Climate change activists once imagined that they were fighting for future generations, babies that will be born decades from now. Then it became a fight for our grandchildren's future. Today it's a fight for our children and perhaps even for ourselves.
Mary Annaise Heglar, writing in Vox, says what we're fighting for now is each other.
Many people who don’t think about climate change on a daily basis, or who thought it lived on some distant horizon they would never have to face, are now coming to terms with its terrifying reality. I get it. I’ve worked in the environmental field as a policy editor for nearly five years now.
People like me, and others in “the climate-verse” — activists on the ground, experts in the field, professionals at big greens — have all had that moment when we had to face the reality of climate change. For most of us, that moment hurt. I know it did for me.
...I knew I would see bad things accelerate in my lifetime, but I didn’t know it was going to happen before I turned 50. Nor did I realize how many of them I’d actually already seen. After all, I was with my mother in Mississippi during Hurricane Katrina and here in New York during Sandy.
...I didn’t know it then, but that first year I spent reading policy papers, I went into mourning. I skipped denial and went right to shock. I floated around on a dark, dark cloud. I frequently and randomly burst into tears, and I’d refuse to admit to myself that I knew exactly why I was crying.
...Then I went into depression. My social life turned into fits and spurts of intense engagement followed by equally intense withdrawal. I was deeply afraid of telling even the people closest to me what I knew and why I was so scared. I couldn’t sleep. The crying fits continued. They didn’t become more predictable.
I’d silently been asking myself: What am I fighting for? What am I trying for? Why am I paying my student loans? Hell, why am I saving for retirement? I was heading into a desperate space.
One day at work, I came across the book that saved me: What We’re Fighting for Now Is Each Other, a book by environmental journalist Wen Stephenson that chronicles his transformation from reporter to climate activist. The prose was beautiful, and each page oozed with compassion without layering the issue with coats of sugar. It looked climate change squarely in the face.
One of the many, many things that book taught me was that I was not crazy. That my broken heart was normal. I was not the only one feeling it, and the best thing I could do was get out and talk to people who had already stood in front of this same emotional abyss and found the nerve to carry forward.
...Whether we admit it or not, we’re all in the middle of one big, giant mourning process. We’re mourning our futures. We’re mourning the children we’re afraid to have. Our bucket lists. Our travel plans. Some of us are mourning homes already lost to fires or flood, or savings accounts wiped out helping relatives recover from hurricanes. Some of us are mourning our todays, even our yesterdays.
...Denial is part of the traditional mourning process, but we have collectively spent way too long there. It’s time to snap out of it.
Given the sheer enormity of climate change, it’s okay to be depressed, to grieve. But please, don’t stay there too long. Join me in pure, unadulterated, righteous anger.
The dominant narrative around climate change tells us that it’s our fault. We left the lights on too long, didn’t close the refrigerator door, and didn’t recycle our paper. I’m here to tell you that is bullshit. If the light switch was connected to clean energy, who the hell cares if you left it on? The problem is not consumption — it’s the supply. And your scrap paper did not hasten the end of the world.

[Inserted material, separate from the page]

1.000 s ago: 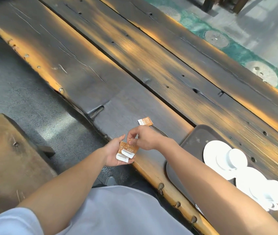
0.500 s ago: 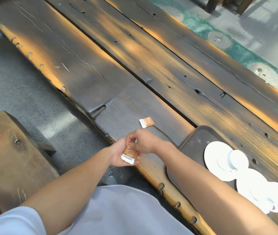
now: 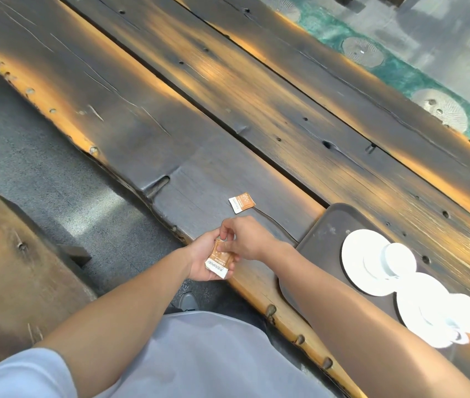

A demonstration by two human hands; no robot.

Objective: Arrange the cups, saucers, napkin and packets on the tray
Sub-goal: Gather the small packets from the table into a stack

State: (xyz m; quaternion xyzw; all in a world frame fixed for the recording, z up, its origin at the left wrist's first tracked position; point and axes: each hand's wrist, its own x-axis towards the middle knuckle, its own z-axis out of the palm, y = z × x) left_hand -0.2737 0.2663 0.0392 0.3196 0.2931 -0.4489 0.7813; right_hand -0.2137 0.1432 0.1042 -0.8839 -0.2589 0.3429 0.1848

Don’t give in to that shame. It’s not yours. The oil and gas industry is gaslighting you.
That same IPCC report revealed that a mere 100 companies are responsible for 71 percent of global climate emissions. These people are locking you and everything you love into a tomb. You have every right to be pissed all the way off. And we have to make them hear about it.
...We can’t pretend this isn’t happening anymore. Especially for us Americans, our general privilege and relative comfort compared to so many in the world can make it easy to turn a blind eye. But we can’t pretend that some unnamed cavalry is coming to save us. We are the adults in this room. We have to save ourselves.
It’s not our fault, but it is very much our problem. It’s dire, but we have to dig in our heels and fight — for each other.
Any word on how tRump's Mar A Lago retreat handled the last weather related onslaught?
ReplyDeleteI think it missed that area completely.
ReplyDeleteDamn! I guess Mother Nature was too busy up at the Old Fort Landslide. Can't be everywhere at once. She sure has here hands full these days.
ReplyDeleteI have been wondering when someone was going to have the temerity to say so out loud. I've been saying this for some time now and, being called a pessimist and mentally ill. Anyone with a little mindfulness will realize this is happening now to us and our children. Good on you Mound.